Пекли зарю две утренних мадонны.
—Стривай! — одна сказала,
—Погоди! — ей в унисон промолвила другая.
А даль чиста,
А жизнь была без края,
А сердце — а-ах! —
И родилось в груди.

«Стривай»…
Два языка сплелись в моей судьбе.
«Ты погоди»…
Один все глуше, отдаленней.
И редко-редко я теперь долоні —
Ладони детства протяну к тебе.

Но в гиблый час,
Когда все зори мимо рук
И ничего мне от судьбы не надо,
—Рух, — говорю я.
То не птица Рух,
То рух — движенье
И рухнула преграда,
И я балакаю!..

Каких ознобов блок!
Дивлюсь на тебе… —
И поют зарницы.
Стопталась жизнь,
Но дух мой не оглох.
Все, все пройдет, а это сохранится.
«Стрывай» — и «погоди»…
Свитанок» и « рассвет»…
«Кохаю щиро» — и «люблю безмерно»…
Уйти от одного — как телу жить без нервов,
Забыть другое — как не жить совсем.

Дорогой дедушка,
Забери ты меня отсюда!..
Догорает в реке
Голубая зарница…
Что, казалось бы, родина,
Если дом твой повсюду.
Но так тянет в остывший очаг
Золотым угольком зарониться!
Не зажечь тот огонь,
Что согрел тебя в давние годы:
Он ушел не из жизни,
Он ушел из земли,
Из природы.
И остался лишь в снах
Да в желании вдруг возвратиться
В те небывшие дни,
Где о прошлом еще не грустится.

То ль японка, то ли ее пчелы покусали.
Лик припух. Но этот лик — душа…
Что она там делала на крохотном вокзале,
Кроткими ресницами шурша?
Может быть, ждала кого:
Сейчас вот скрипнут двери…
Но летели мимо поезда,
С деловитым, злым высокомерьем
Прокричав на стрелках: “Навсегда!”
Тыщу лет прошло с тех пор.
Ах, побывать в Японии!..
Впрочем, нет. Что поиски?
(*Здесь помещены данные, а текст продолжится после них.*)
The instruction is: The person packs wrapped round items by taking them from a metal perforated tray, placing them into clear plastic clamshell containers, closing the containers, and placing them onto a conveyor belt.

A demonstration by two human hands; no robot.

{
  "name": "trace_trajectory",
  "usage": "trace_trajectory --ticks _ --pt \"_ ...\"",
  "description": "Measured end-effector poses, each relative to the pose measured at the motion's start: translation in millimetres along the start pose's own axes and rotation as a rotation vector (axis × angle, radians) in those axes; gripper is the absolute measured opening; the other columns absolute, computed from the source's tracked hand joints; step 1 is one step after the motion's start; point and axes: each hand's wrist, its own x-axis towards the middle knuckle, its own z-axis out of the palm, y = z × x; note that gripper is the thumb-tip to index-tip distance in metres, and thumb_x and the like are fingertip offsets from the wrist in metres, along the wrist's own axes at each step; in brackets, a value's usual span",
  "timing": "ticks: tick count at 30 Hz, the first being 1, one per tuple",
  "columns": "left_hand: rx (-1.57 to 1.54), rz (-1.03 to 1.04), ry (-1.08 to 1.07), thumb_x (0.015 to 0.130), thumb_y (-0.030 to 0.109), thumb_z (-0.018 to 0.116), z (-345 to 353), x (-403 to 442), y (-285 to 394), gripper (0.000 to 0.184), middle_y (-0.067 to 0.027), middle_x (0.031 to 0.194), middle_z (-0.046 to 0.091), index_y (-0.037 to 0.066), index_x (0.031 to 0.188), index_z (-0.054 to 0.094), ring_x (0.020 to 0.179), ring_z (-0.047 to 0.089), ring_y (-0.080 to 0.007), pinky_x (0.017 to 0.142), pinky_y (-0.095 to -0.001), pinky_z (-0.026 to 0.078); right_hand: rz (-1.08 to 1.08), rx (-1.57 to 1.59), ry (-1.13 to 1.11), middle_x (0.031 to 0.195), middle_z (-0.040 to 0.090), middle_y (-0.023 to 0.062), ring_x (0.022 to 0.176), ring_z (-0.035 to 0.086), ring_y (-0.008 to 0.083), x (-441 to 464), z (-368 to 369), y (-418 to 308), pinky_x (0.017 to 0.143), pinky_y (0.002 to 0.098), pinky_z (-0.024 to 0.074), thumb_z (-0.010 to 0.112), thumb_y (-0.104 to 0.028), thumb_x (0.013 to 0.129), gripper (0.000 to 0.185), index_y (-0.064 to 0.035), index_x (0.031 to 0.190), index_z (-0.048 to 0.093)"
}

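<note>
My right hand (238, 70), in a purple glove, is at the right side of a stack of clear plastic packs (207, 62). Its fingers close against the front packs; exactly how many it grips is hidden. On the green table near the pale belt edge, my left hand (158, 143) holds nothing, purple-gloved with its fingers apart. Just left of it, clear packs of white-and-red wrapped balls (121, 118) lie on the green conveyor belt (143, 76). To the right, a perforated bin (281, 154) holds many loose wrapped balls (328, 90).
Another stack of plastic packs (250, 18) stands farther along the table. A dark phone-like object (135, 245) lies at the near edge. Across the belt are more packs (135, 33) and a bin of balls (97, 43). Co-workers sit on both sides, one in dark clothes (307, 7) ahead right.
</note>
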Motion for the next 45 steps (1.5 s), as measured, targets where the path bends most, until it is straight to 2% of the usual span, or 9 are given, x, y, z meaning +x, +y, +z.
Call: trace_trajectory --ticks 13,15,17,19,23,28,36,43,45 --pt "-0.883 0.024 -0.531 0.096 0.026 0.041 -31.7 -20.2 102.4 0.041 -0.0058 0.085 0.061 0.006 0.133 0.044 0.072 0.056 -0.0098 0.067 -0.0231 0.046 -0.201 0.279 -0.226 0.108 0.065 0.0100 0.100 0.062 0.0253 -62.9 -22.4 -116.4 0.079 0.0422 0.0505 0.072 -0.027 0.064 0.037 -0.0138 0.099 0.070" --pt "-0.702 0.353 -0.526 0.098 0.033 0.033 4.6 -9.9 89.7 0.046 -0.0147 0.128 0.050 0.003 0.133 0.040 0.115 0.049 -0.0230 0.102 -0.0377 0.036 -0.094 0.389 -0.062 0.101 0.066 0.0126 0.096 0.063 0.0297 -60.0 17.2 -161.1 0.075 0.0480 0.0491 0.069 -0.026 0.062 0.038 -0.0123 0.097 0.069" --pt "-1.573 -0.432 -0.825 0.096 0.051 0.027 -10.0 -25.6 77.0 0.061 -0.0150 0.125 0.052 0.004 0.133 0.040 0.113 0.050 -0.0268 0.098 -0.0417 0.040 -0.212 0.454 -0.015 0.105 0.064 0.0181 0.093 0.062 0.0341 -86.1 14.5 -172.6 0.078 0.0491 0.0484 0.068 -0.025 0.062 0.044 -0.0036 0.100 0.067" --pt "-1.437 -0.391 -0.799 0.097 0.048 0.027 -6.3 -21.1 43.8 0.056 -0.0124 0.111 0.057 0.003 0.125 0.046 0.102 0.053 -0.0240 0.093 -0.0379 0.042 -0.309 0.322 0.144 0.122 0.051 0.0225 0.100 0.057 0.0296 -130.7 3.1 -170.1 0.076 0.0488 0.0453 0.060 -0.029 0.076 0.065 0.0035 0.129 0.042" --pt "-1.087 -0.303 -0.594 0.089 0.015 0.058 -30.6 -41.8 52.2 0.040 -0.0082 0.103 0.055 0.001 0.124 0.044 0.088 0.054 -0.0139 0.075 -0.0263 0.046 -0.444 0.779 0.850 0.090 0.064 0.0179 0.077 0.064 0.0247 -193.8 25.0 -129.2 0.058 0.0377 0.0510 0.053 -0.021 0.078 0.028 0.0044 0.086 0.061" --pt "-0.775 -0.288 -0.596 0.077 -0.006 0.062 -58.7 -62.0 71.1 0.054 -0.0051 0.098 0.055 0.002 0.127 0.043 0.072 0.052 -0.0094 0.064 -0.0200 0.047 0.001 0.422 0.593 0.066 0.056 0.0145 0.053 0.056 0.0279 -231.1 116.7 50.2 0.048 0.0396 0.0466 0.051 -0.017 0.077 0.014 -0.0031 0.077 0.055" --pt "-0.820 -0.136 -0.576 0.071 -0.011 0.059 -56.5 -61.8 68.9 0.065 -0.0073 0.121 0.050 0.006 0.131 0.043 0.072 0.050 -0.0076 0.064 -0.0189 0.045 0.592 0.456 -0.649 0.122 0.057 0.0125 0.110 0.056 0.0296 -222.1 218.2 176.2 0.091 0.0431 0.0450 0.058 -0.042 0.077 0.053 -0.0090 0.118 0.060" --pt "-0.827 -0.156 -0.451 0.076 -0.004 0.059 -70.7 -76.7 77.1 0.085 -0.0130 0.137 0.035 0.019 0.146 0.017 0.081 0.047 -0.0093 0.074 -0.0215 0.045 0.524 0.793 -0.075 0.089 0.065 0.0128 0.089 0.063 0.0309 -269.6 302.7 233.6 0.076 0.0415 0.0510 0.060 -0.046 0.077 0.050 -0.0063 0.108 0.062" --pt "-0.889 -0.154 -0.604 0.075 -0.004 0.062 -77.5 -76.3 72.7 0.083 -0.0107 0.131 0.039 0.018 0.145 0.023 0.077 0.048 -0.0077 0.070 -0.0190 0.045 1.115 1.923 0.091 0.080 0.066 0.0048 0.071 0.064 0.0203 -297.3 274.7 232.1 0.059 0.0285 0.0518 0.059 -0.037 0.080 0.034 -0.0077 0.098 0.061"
Тщета.
Я люблю в ней то , что детским стоном помнил:
Обреченность, чистость, доброта.
Обреченность — чудо дальней дали,
Дальше коей только небо без планет.
Что она там делала на крохотном вокзале
Одинокая, случайная, как свет?..

Бывало, говорю себе:
— Осенний воздух густ?
Да нет, обычен. Просто холодает.
Бывало, говорю себе:
— Земля не обладает
Ни божьей памятью живой,
Ни органами чувств.
И глупо это — на краю села
Остановиться вдруг
И с грустью умиленной
Колодец, вербу окликать
Иль спрашивать у клена:
Ну как живешь, старик,
И как твои дела?
Вот так, бывало, говорю себе,
И в сердце заползает мгла
Тягучая, как смертная смола.
И так я в целом свете одинок,
Так переполнен тьмой,
Какой-то древней, не моей тоскою,
Как будто сам я этот клен,
Колодец, верба над рекою.
И вот стою, шепчу:
— Не торопись, постой, поговори со мною,
Счастливый, младший брат мой – человек живой!..

Держись за боль. Все остальное рухнет.
А остальное что? Все боль или тщета.
Но вдруг сквозь тлен, сквозь суету и рухлядь
Такая сила, страсть и красота!
О, ближний, кто ты? И откуда свет,
Что из тебя иль сквозь тебя струится?
Ты сон, мираж души?
И слышится в ответ:
— Я то, что есть в любом, кто края не боится.
— А как же с болью быть? —
И слышится в ответ:
— Одна есть боль на этом свете оголтелом.
И эта боль есть Бог.
Душа болеет телом.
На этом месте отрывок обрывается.